Task details: What's needed is an exact copy of all the data below, without pictures.

Data section:
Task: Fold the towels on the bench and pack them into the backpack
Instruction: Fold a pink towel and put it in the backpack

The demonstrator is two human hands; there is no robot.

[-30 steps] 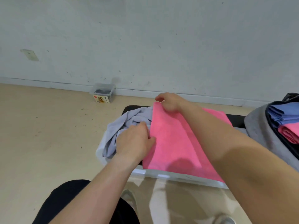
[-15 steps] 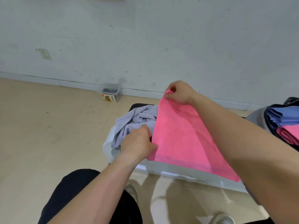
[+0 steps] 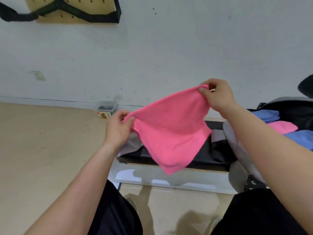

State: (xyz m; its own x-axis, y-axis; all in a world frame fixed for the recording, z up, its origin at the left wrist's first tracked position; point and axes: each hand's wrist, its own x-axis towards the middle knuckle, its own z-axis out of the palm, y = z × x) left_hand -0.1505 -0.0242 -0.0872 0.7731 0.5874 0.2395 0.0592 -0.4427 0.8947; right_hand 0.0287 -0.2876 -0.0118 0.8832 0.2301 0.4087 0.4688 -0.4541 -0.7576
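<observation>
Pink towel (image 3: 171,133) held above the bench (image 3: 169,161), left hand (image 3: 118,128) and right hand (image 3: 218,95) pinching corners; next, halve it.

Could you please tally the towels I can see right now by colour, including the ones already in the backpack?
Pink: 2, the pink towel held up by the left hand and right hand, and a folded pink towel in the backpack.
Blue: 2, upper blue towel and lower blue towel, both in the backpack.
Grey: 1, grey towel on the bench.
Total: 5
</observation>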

Problem solution:
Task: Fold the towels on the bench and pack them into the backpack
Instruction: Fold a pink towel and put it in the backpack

The demonstrator is two human hands; there is no robot.

[-30 steps] 
[-15 steps] 
[+0 steps] 

State: (xyz m; its own x-axis, y-axis; all in a world frame fixed for the recording, z up, its origin at the left wrist's first tracked position; point and axes: each hand's wrist, its own x-axis towards the middle knuckle, its own z-axis out of the palm, y = z × x) left_hand -0.1505 -0.0242 -0.0872 0.7731 0.5874 0.2395 0.0592 -0.4427 0.8947; right_hand 0.0287 -0.2876 -0.0118 0.8832 0.2301 0.4087 0.4688 -0.4541 -0.7576
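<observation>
Pink towel (image 3: 171,133) held above the bench (image 3: 169,161), left hand (image 3: 118,128) and right hand (image 3: 218,95) pinching corners; next, halve it.

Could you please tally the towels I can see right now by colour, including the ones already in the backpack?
Pink: 2, the pink towel held up by the left hand and right hand, and a folded pink towel in the backpack.
Blue: 2, upper blue towel and lower blue towel, both in the backpack.
Grey: 1, grey towel on the bench.
Total: 5
</observation>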

This output is now complete.